The investors' appeal is denied and dismissed, the judgment appealed from is affirmed, and the cause is remanded to the Superior Court for further proceedings.

NOTES

[1] Section 77l. Civil liabilities arising in connection with prospectuses and communications.

"Any person who—

"* * *

"(2) offers or sells a security (whether or not exempted by the provisions of section 77c of this title, other than paragraph (2) of subsection (a) of said section), by the use of any means or instruments of transportation or communication in interstate commerce or of the mails, by means of a prospectus or oral communication, which includes an untrue statement of a material fact or omits to state a material fact necessary in order to make the statements, in the light of the circumstances under which they were made, not misleading (the purchaser not knowing of such untruth or omission), and who shall not sustain the burden of proof that he did not know, and in the exercise of reasonable care could not have known, of such untruth or omission, shall be liable to the person purchasing such security from him, who may sue either at law or in equity in any court of competent jurisdiction, to recover the consideration paid for such security with interest t hereon, less the amount 01 any income received thereon, upon the tender of such security, or for damages if he no longer owns the security."

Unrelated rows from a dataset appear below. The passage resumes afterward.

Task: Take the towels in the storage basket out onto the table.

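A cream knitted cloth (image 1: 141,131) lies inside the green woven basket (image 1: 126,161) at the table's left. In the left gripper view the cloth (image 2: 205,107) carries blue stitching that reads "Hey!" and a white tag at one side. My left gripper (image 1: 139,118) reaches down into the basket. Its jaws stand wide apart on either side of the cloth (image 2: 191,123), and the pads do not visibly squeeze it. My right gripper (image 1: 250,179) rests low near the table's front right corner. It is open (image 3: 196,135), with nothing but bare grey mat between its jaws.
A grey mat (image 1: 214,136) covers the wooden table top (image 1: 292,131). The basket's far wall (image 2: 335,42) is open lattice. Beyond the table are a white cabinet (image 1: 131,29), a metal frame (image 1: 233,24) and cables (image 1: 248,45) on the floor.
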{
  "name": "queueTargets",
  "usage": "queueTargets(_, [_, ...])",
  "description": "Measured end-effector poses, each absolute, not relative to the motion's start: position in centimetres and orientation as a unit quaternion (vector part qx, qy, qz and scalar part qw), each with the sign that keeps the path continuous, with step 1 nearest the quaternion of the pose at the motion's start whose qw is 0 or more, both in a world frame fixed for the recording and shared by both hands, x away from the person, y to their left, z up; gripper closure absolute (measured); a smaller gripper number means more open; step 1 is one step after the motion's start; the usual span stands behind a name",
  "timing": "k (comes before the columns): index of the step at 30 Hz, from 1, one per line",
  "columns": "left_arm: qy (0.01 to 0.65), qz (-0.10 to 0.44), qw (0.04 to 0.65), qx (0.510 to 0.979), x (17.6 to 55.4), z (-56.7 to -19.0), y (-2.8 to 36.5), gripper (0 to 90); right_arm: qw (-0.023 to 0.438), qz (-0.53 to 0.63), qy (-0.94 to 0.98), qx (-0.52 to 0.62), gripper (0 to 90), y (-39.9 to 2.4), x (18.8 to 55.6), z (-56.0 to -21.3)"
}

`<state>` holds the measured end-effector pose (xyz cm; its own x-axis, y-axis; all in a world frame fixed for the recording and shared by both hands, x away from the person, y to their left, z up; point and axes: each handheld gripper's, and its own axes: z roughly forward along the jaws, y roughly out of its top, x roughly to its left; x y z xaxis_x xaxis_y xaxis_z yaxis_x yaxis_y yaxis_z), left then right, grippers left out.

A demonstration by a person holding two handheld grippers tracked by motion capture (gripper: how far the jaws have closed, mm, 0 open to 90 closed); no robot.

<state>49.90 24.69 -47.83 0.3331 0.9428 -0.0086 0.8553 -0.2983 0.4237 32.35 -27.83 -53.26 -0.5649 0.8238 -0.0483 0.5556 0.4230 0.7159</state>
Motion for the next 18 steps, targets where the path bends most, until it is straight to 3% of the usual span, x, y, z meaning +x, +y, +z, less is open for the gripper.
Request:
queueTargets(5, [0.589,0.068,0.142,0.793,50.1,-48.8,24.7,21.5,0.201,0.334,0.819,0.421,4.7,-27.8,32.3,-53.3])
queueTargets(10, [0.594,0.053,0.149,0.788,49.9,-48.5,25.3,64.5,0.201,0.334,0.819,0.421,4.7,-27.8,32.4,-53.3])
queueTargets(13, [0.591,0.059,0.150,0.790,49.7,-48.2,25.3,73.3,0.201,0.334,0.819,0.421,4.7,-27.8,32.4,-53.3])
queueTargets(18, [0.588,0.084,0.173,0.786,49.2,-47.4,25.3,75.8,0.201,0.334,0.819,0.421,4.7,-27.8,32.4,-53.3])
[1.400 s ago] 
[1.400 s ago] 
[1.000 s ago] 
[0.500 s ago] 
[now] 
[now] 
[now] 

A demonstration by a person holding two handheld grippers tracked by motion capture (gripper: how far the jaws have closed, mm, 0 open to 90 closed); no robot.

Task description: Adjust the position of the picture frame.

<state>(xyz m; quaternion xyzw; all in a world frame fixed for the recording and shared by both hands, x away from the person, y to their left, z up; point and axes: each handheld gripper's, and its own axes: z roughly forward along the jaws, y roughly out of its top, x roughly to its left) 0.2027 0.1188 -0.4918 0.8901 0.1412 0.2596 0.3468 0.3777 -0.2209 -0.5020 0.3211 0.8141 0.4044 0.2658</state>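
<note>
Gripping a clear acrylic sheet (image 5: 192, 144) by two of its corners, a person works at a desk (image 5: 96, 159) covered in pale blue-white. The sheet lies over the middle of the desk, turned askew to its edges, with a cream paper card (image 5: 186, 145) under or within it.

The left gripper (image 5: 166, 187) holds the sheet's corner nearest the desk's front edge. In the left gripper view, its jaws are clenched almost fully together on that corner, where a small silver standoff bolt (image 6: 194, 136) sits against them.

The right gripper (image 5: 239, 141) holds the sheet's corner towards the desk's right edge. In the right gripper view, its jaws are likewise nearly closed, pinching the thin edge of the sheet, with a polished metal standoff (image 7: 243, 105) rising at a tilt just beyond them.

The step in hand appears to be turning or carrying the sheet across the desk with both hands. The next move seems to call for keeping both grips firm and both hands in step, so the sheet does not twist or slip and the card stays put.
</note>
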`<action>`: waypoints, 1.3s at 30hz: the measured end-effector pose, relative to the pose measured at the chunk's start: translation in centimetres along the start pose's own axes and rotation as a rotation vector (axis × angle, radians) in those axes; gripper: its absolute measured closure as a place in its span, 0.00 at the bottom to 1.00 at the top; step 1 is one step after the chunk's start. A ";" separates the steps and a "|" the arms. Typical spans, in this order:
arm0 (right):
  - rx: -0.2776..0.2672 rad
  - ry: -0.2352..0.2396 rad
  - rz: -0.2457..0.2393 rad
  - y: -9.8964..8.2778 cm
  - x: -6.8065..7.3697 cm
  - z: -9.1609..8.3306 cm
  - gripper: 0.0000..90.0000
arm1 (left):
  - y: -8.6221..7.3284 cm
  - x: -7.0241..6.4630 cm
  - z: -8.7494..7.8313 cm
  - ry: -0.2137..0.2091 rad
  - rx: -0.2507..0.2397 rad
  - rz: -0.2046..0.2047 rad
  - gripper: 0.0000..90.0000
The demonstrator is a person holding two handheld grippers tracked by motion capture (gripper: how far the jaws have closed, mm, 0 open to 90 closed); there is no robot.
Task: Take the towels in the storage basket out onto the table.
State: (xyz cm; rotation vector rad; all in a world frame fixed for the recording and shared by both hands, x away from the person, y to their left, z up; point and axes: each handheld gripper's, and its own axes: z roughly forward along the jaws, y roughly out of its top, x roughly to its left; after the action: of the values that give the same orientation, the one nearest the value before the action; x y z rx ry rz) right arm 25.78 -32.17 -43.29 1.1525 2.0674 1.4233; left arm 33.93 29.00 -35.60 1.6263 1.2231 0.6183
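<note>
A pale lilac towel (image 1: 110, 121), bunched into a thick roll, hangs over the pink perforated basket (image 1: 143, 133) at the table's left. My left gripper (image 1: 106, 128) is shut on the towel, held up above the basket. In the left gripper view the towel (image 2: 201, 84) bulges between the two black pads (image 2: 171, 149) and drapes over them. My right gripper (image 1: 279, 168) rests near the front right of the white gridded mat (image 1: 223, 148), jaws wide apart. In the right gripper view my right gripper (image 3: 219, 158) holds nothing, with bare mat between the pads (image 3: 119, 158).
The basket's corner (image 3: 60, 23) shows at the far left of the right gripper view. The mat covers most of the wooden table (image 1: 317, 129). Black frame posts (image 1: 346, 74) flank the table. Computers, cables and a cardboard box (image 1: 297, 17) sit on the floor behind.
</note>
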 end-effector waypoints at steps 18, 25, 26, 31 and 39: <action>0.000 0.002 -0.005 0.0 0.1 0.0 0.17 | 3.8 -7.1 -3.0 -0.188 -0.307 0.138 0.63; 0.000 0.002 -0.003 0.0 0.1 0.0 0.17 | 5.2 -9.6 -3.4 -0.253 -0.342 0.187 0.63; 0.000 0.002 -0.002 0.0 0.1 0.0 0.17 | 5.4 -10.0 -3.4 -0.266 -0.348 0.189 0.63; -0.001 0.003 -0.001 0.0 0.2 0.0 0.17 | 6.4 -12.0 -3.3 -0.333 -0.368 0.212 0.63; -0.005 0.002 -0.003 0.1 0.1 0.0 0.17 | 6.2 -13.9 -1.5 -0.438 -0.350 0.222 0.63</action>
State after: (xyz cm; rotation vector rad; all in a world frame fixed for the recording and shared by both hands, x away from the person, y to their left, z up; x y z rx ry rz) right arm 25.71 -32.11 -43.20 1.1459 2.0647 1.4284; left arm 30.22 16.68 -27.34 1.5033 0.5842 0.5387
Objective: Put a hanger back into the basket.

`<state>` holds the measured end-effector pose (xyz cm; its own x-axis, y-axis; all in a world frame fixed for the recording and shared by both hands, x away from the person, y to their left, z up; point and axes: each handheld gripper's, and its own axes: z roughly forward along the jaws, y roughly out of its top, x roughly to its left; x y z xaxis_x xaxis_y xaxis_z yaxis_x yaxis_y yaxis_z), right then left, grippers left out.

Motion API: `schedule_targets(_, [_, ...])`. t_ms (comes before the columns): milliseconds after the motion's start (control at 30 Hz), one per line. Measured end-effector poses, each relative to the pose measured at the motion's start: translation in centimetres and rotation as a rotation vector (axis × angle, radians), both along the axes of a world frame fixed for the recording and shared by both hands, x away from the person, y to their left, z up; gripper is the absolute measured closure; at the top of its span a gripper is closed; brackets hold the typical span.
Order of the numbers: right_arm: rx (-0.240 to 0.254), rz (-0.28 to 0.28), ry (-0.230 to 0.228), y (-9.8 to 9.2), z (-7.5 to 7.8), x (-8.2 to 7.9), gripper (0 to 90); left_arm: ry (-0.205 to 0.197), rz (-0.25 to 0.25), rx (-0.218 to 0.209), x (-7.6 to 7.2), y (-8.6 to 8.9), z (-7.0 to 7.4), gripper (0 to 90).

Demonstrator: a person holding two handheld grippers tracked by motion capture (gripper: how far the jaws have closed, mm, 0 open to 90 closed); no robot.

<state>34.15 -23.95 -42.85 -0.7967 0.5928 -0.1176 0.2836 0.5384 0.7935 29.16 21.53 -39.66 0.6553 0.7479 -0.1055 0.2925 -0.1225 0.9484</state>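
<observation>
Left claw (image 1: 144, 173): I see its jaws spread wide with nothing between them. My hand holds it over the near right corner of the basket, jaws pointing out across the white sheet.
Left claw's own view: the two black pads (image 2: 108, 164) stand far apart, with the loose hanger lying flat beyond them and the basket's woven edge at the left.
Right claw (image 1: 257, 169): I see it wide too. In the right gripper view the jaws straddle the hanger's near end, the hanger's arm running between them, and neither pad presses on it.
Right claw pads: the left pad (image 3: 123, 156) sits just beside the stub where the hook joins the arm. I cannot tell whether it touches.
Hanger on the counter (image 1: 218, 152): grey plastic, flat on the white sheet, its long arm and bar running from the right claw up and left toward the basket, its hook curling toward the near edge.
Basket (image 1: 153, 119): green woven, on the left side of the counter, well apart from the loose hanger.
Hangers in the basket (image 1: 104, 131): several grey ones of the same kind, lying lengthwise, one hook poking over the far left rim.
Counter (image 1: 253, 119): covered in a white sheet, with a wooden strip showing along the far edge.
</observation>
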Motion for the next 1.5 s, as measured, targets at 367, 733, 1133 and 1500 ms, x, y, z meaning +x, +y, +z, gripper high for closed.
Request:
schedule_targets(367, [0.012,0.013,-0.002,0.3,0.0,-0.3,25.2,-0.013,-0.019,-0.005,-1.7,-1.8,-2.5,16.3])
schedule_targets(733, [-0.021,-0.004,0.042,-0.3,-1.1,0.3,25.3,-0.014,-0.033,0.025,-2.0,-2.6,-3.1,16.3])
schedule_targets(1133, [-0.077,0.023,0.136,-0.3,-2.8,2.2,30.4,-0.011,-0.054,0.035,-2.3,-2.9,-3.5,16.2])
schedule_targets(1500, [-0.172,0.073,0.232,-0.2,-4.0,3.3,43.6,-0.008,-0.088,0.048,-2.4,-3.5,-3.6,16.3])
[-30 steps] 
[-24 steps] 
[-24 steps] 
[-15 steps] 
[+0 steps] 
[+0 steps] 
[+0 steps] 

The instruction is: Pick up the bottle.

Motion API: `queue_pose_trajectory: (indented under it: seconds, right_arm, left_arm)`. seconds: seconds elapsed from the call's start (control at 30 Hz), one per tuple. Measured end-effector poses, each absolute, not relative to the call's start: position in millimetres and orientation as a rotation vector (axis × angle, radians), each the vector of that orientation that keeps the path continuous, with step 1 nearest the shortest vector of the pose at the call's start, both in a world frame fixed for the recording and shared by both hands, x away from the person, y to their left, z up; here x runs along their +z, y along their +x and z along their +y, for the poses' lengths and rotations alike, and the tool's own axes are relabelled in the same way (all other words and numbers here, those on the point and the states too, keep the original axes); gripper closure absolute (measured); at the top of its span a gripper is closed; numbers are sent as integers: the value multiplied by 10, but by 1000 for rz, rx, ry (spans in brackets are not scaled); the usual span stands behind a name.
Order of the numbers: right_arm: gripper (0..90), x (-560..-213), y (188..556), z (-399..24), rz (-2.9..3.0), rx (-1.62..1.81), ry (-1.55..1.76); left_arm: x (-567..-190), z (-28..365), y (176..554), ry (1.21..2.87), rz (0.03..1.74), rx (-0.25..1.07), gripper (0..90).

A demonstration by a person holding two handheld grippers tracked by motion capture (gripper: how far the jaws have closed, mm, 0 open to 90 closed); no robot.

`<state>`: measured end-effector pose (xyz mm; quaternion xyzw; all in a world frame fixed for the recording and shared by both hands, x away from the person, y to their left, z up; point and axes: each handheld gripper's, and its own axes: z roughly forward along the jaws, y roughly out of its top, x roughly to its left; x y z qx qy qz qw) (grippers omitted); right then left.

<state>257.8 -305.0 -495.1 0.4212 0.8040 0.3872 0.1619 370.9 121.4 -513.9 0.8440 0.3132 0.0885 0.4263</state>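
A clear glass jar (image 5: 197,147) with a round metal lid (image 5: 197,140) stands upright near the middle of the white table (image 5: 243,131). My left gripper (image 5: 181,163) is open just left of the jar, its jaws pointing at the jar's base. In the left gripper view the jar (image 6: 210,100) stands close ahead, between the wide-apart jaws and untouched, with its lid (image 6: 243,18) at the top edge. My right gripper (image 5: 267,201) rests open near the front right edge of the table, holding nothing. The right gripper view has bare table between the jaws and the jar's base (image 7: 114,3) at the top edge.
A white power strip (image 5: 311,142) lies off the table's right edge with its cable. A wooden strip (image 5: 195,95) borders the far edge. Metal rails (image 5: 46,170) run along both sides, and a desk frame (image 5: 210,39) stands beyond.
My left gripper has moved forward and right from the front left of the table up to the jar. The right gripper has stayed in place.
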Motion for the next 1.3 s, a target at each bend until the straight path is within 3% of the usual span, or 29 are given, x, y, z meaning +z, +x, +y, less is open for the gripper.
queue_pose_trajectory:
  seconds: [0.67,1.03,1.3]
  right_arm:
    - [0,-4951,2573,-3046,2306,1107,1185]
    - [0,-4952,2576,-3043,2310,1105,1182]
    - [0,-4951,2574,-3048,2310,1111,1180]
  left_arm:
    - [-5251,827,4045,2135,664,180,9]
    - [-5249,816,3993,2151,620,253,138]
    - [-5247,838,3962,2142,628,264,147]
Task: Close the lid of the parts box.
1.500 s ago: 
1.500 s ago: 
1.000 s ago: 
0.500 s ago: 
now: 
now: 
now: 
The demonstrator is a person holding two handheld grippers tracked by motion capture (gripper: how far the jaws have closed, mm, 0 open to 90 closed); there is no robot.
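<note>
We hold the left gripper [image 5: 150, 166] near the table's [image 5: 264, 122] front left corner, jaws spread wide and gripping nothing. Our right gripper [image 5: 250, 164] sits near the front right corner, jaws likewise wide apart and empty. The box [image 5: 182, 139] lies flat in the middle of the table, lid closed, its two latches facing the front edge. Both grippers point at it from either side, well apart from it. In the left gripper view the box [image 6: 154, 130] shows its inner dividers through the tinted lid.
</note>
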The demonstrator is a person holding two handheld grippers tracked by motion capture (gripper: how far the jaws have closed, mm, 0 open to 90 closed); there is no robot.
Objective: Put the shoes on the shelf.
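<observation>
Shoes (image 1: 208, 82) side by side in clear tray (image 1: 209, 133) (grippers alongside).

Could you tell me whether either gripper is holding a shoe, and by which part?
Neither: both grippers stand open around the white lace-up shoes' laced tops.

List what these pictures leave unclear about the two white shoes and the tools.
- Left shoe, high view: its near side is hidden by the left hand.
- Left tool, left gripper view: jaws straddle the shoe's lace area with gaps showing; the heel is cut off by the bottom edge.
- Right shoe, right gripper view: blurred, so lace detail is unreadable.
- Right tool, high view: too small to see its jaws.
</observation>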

[2] Section 77m. Limitation of actions.

"No action shall be maintained to enforce any liability created under section 77k or 77l (2) of this title unless brought within one year after the discovery of the untrue statement or the omission, or after such discovery should have been made by the exercise of reasonable diligence, or, if the action is to enforce a liability created under section 77l (1) of this title, unless brought within one year after the violation upon which it is based. In no event shall any such action be brought to enforce a liability created under section 77k or 77l(1) of this title more than three years after the security was bona fide offered to the public, or under section 77l(2) of this title more than three years after the sale."